Extracted data entries
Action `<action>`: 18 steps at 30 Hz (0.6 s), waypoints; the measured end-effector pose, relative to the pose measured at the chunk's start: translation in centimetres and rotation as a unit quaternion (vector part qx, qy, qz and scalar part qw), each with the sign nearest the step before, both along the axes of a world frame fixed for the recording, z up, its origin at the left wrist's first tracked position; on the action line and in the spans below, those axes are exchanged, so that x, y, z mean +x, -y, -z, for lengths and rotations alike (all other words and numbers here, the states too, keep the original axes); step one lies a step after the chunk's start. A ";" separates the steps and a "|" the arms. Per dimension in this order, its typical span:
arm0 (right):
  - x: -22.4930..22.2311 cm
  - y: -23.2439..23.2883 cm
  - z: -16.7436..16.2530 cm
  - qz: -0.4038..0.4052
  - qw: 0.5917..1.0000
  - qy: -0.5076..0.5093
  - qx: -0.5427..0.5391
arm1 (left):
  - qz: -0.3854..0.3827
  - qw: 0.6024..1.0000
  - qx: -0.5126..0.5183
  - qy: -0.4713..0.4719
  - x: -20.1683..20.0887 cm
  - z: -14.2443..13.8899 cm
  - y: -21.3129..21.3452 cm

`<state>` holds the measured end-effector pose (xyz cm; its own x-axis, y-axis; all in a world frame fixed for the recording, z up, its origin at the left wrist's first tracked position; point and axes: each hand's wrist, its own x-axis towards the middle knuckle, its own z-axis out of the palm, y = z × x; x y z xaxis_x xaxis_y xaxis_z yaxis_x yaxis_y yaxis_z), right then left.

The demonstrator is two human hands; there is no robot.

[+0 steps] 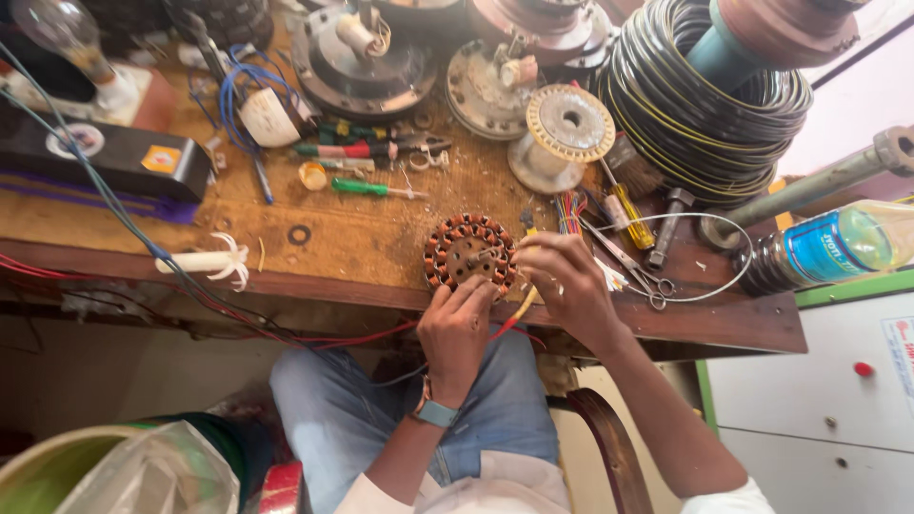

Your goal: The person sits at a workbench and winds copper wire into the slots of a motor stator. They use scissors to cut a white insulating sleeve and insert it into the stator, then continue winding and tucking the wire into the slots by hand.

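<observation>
From my remote seat I saw two bare forearms running up from the bottom edge. The left hand (457, 328) had a slim teal band with a metal buckle (435, 412) strapped just below it at the wrist. The right hand (569, 286) wore nothing at the wrist. Short white fabric sleeves (728, 502) showed at both upper arms, well below the hands. Under the left hand lay faded blue denim trousers (343, 405), creased over the knees, and a white shirt hem (495, 490) sat between the two arms.
</observation>
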<state>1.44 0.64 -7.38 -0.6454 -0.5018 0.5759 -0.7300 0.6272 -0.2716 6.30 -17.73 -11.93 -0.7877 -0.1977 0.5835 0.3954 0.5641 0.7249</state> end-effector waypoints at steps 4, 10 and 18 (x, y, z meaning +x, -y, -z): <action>-1.2 -0.8 -0.9 -0.141 0.973 -0.026 0.182 | 0.011 1.000 -0.010 0.006 0.2 -0.6 -0.1; -1.7 -2.0 -0.1 -0.185 0.960 -0.036 0.207 | 0.002 1.000 -0.015 0.007 0.3 -1.4 -0.9; -0.2 -1.6 3.2 0.005 0.950 0.309 -0.051 | -0.013 0.999 -0.029 0.004 0.3 -0.8 -2.6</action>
<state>1.23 2.22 -10.60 -0.8805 -0.4559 0.1298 -0.4049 0.5811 -0.7060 6.63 -15.16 -11.15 -0.7873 -0.1834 0.5887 0.3750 0.6154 0.6933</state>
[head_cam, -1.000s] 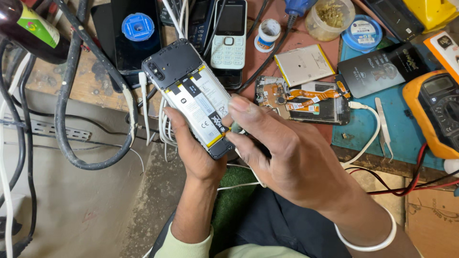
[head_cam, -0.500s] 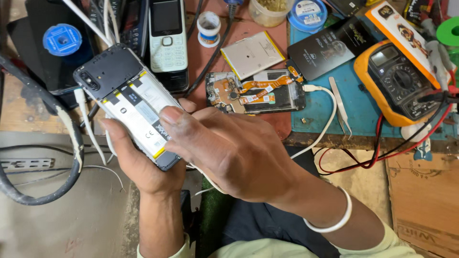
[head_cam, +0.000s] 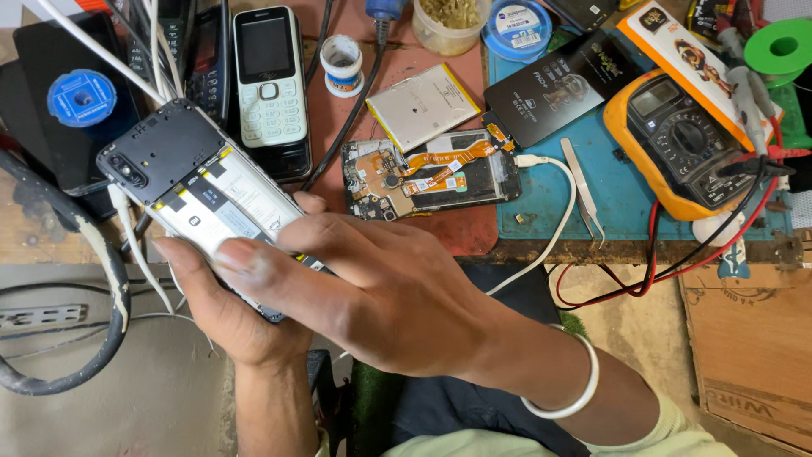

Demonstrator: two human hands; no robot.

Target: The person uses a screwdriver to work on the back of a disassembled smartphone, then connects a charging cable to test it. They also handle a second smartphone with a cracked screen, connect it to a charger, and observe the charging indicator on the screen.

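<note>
Left hand (head_cam: 241, 317) cups an opened smartphone (head_cam: 190, 182) from below, back cover off, battery & inner frame facing up, held off the desk (head_cam: 474, 233) edge, w/ camera end pointing up-left. Right hand (head_cam: 381, 292) lies across the phone's lower part, fingers (head_cam: 245, 254) pressed flat on the battery area, gripping it. White bangle (head_cam: 575, 393) on the right wrist. On the desk just beyond: a stripped phone board (head_cam: 431, 173) w/ orange flex, a loose battery (head_cam: 423, 106), a keypad phone (head_cam: 269, 76), tweezers (head_cam: 584, 190), and an orange multimeter (head_cam: 677, 144) well to the right.
</note>
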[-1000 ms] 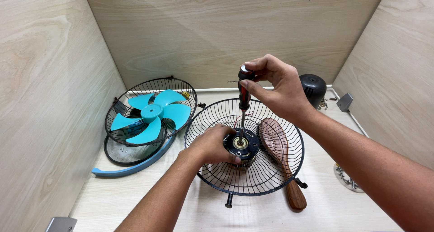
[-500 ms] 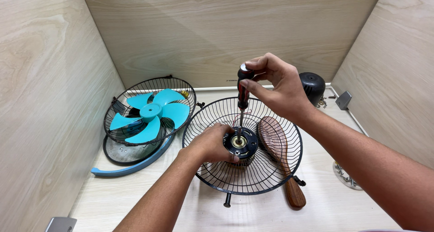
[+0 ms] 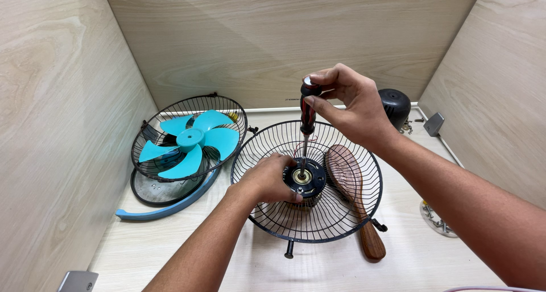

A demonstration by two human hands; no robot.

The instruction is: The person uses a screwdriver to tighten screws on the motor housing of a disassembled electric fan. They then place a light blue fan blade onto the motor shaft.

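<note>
A black wire fan guard (image 3: pixel 341 218) lies dished on the light wooden table, with a round black motor hub (image 3: pixel 310 181) at its centre. My left hand (image 3: pixel 267 178) grips the left side of that hub. My right hand (image 3: pixel 347 104) holds the red and black handle of a screwdriver (image 3: pixel 307 118) upright, its shaft running down to the hub's top. A brown wooden hairbrush (image 3: pixel 347 178) rests inside the guard, to the right of the hub, its handle sticking out over the rim.
At the left, a second black guard (image 3: pixel 170 118) holds a turquoise fan blade (image 3: pixel 190 141), above a blue ring piece (image 3: pixel 165 209). A black motor cover (image 3: pixel 395 104) sits at the back right. A small dish of screws (image 3: pixel 437 219) is by my right forearm. Wooden walls enclose three sides.
Both hands stay in place on the hub and the screwdriver. The view has shifted only slightly.
</note>
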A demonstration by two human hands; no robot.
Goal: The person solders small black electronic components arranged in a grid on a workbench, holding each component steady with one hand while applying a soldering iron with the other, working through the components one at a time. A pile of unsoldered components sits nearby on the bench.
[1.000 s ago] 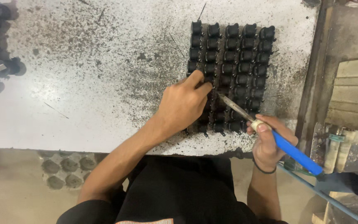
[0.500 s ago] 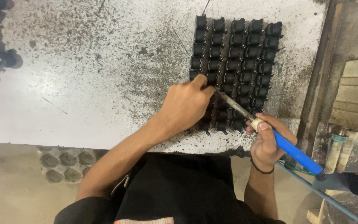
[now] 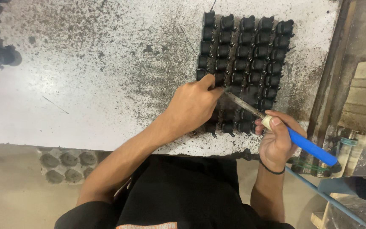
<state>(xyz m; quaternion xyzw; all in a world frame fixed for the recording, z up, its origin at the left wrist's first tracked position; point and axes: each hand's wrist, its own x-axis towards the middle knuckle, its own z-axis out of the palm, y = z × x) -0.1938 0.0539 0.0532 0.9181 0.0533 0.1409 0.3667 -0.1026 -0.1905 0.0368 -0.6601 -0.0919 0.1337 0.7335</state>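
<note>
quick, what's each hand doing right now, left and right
Left hand: fingers curled down, pressing on the grid of small black parts; whether it grips one cannot be told.
Right hand: closed on the blue-handled tool.

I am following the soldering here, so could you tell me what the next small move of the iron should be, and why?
Probably slide the tip of the soldering iron to the neighbouring black part in the grid. The tip now sits right by the left hand, whose fingers press on a part there, while the right hand holds the blue handle.
</note>
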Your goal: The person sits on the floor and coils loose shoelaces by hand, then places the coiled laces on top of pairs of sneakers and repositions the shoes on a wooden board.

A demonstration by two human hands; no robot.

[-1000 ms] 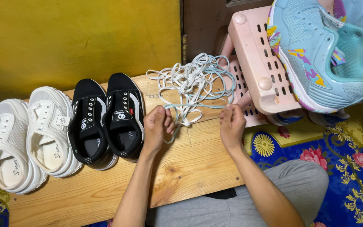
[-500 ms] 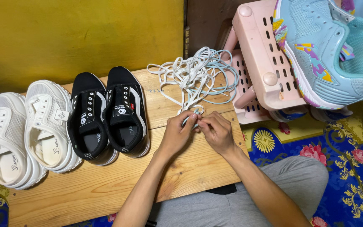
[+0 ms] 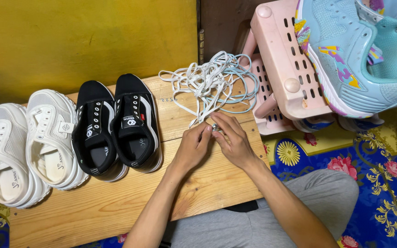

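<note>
One end of a white lace (image 3: 197, 120) is pinched between the left hand (image 3: 193, 148) and right hand (image 3: 235, 142), fingertips together, presumably to steady it; the tangled laces (image 3: 212, 80) are piled on the wooden bench (image 3: 116, 202), beside black shoes (image 3: 116, 126).

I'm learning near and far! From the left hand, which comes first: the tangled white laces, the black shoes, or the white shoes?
From the left hand:
1. Tangled white laces, just above, touching the fingers.
2. Black canvas shoes, to the left.
3. White mesh shoes, at the board's far left.
</note>
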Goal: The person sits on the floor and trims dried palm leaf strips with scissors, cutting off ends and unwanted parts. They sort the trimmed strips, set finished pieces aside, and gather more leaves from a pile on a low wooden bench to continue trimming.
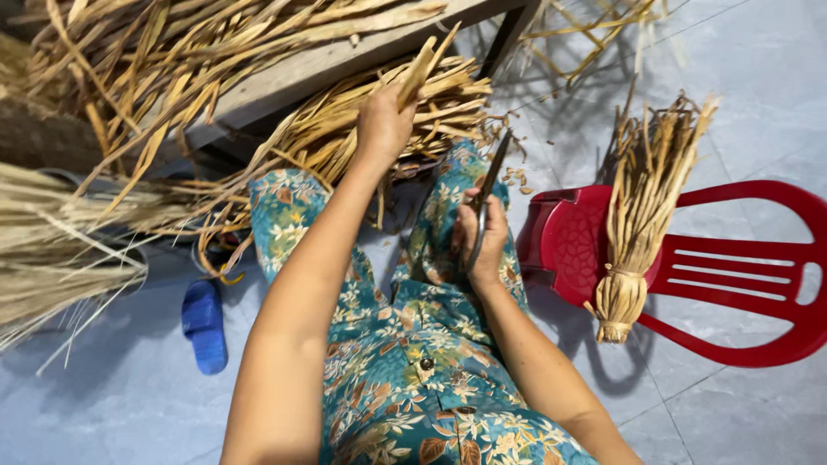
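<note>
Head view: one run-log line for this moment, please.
left hand: grips dried leaf strip | right hand: holds scissors | tied bundle: on red chair

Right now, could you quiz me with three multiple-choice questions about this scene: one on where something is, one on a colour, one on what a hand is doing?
1. Where does the tied bundle of dried stalks lie?
A. On the tipped-over chair
B. On the person's lap
C. Inside a basket

2. What colour is the slipper on the floor?
A. Green
B. Blue
C. White

3. What is the right hand doing?
A. Resting open on the floor
B. Holding a cup
C. Holding scissors

Answers:
1 A, the bundle rests across the red plastic chair lying on its side.
2 B, it is plain blue.
3 C, the fingers wrap the scissor handles, while the left hand grips a dried strip.
</note>
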Motion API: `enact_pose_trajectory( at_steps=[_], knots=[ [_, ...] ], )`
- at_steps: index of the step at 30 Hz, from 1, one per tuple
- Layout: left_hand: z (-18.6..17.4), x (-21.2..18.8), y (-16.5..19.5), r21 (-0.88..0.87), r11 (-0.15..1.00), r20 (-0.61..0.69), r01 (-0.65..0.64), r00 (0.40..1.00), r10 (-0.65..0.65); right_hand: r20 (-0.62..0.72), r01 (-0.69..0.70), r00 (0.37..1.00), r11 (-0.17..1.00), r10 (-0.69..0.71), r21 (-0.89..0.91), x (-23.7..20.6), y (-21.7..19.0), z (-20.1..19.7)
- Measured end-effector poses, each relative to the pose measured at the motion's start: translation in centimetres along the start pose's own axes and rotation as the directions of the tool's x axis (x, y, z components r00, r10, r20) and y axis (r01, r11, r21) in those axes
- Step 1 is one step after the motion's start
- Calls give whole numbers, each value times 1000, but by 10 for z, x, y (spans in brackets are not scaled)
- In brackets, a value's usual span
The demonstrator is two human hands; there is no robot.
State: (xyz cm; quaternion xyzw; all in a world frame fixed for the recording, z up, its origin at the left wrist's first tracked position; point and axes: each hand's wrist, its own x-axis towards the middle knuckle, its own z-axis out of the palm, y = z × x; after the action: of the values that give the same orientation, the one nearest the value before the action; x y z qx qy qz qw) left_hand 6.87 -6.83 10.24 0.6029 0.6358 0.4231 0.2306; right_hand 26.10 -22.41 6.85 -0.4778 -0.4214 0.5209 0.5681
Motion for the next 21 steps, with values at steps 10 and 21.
enact_pose_trajectory(
  at_steps=[10,21],
  knots=[
    [59,17,-44,449,885,58,-121,993,106,-42,-36,999,992,31,-124,1,4,2],
    [-2,-14,-23,-93,993,-58,76,995,-81,-23,-57,998,996,55,-62,10,5,1]
  ],
)
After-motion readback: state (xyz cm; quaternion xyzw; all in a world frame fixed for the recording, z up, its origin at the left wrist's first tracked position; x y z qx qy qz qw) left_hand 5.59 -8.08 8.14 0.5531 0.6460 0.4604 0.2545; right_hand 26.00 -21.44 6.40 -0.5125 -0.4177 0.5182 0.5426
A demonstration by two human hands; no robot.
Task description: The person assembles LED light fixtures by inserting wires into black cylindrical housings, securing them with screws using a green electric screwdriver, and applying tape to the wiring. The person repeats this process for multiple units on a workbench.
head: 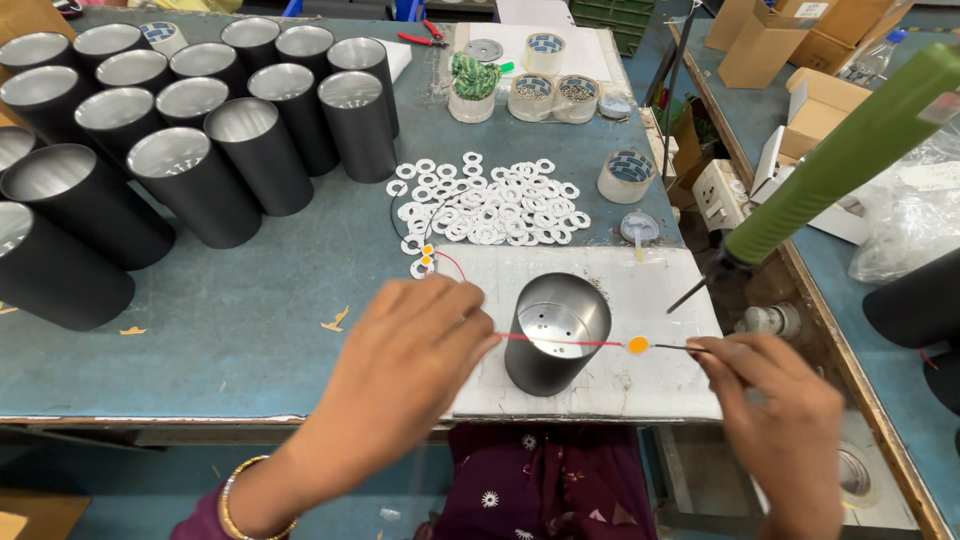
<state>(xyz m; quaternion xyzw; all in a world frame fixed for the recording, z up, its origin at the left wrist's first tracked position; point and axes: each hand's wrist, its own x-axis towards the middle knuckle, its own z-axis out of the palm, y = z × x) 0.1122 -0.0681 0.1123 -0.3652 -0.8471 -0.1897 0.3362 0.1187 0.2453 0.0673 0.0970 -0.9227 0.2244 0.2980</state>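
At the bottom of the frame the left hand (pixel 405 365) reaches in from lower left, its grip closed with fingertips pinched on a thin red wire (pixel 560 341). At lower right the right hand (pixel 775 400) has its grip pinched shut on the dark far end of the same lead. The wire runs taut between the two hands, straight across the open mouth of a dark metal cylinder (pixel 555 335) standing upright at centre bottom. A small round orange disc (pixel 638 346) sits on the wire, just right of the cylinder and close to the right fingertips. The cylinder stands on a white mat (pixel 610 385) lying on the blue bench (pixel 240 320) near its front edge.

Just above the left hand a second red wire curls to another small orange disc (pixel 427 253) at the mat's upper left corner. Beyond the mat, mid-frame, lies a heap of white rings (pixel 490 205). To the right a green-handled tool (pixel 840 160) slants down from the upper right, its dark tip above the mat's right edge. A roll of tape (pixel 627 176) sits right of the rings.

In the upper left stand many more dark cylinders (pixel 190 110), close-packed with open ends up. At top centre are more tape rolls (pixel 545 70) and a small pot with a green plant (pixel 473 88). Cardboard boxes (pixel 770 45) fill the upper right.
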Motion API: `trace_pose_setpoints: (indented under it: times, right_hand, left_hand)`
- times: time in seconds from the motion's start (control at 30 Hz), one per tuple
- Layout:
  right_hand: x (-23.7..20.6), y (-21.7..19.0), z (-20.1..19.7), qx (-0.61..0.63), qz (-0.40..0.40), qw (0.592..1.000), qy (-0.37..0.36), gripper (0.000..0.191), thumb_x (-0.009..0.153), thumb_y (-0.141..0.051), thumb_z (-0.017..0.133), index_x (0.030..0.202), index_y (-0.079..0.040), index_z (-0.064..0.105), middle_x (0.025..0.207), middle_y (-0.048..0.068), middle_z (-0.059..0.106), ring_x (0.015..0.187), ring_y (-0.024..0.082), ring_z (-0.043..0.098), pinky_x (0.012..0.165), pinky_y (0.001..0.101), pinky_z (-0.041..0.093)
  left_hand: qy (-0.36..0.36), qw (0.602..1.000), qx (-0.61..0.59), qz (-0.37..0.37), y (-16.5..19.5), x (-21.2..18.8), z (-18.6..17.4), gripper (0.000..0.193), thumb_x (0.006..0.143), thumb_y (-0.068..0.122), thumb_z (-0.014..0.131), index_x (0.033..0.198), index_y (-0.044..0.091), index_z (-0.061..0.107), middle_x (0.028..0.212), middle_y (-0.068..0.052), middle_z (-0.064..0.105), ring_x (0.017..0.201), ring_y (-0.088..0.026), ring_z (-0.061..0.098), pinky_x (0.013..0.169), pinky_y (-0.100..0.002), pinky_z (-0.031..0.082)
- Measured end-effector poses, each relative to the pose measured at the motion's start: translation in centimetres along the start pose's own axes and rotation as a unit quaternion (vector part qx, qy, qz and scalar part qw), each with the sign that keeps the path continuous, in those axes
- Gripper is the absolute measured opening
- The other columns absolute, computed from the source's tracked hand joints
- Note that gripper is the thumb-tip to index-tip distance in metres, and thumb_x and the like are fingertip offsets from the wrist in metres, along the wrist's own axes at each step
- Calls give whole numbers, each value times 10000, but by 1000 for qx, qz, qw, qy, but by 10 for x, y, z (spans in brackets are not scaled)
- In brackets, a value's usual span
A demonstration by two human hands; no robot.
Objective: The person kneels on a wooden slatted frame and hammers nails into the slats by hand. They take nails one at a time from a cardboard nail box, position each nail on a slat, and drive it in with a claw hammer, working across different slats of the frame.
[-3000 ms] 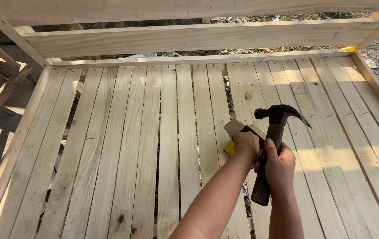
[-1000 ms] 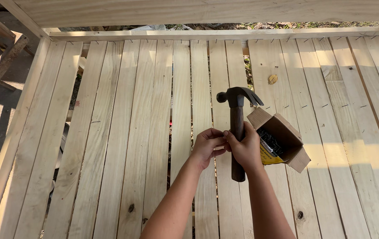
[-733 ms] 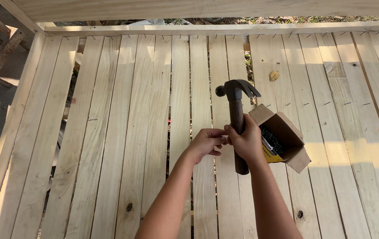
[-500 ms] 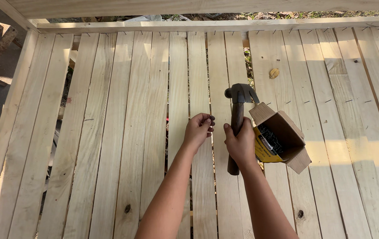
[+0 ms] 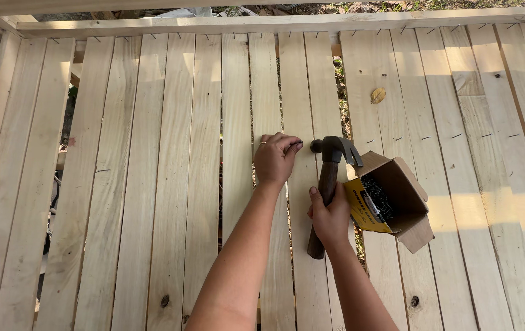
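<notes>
My left hand (image 5: 274,160) pinches a small dark nail (image 5: 297,144) against a pale wooden slat (image 5: 293,92) in the middle of a slatted platform. My right hand (image 5: 331,216) grips the wooden handle of a claw hammer (image 5: 330,165), whose dark head sits just right of the nail. An open cardboard box (image 5: 391,199) with nails inside lies on the slats directly to the right of the hammer.
The platform is made of many parallel light wood slats with gaps showing ground below. A wooden rail (image 5: 274,23) runs across the far end. A dry leaf (image 5: 377,95) lies on a slat beyond the box. Nail heads dot the slats.
My left hand moved away from the hammer handle and set a nail on the slat. The hammer head dropped lower, close beside the nail. The view shifted slightly.
</notes>
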State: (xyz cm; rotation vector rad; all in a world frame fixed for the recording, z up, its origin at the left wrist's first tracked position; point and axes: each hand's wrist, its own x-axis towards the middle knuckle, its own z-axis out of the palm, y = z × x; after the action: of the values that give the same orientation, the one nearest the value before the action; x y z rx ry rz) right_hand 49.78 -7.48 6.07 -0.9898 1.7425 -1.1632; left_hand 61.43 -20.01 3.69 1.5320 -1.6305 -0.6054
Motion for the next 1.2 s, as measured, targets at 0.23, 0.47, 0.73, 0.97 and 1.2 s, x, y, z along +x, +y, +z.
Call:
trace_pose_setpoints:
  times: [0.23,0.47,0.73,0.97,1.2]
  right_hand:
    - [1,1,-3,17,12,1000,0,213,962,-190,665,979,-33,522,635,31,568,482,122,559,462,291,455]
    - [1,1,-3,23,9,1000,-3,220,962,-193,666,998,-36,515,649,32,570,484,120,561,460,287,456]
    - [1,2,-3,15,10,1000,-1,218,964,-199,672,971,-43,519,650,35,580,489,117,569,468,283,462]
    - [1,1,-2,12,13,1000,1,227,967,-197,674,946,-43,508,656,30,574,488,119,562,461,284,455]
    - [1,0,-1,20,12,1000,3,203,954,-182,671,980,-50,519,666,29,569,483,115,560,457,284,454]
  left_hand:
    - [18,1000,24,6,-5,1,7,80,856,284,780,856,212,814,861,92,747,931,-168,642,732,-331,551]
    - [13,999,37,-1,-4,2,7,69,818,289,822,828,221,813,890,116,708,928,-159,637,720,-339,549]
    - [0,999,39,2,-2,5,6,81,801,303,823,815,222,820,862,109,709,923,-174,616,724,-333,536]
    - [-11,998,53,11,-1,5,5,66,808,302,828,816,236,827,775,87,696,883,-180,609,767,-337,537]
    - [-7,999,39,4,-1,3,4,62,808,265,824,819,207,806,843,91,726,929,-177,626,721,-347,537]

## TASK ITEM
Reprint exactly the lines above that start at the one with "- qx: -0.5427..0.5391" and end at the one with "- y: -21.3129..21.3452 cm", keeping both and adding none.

## ANSWER BOX
  - qx: -0.5427..0.5391
arm1 (left):
  - qz: -0.3854..0.3827
  - qw: 0.6024..1.0000
  - qx: -0.5126..0.5183
  - qy: -0.4713..0.4719
  - x: -20.1683..20.0887 cm
  - z: -14.2443..13.8899 cm
  - y: -21.3129..21.3452 cm

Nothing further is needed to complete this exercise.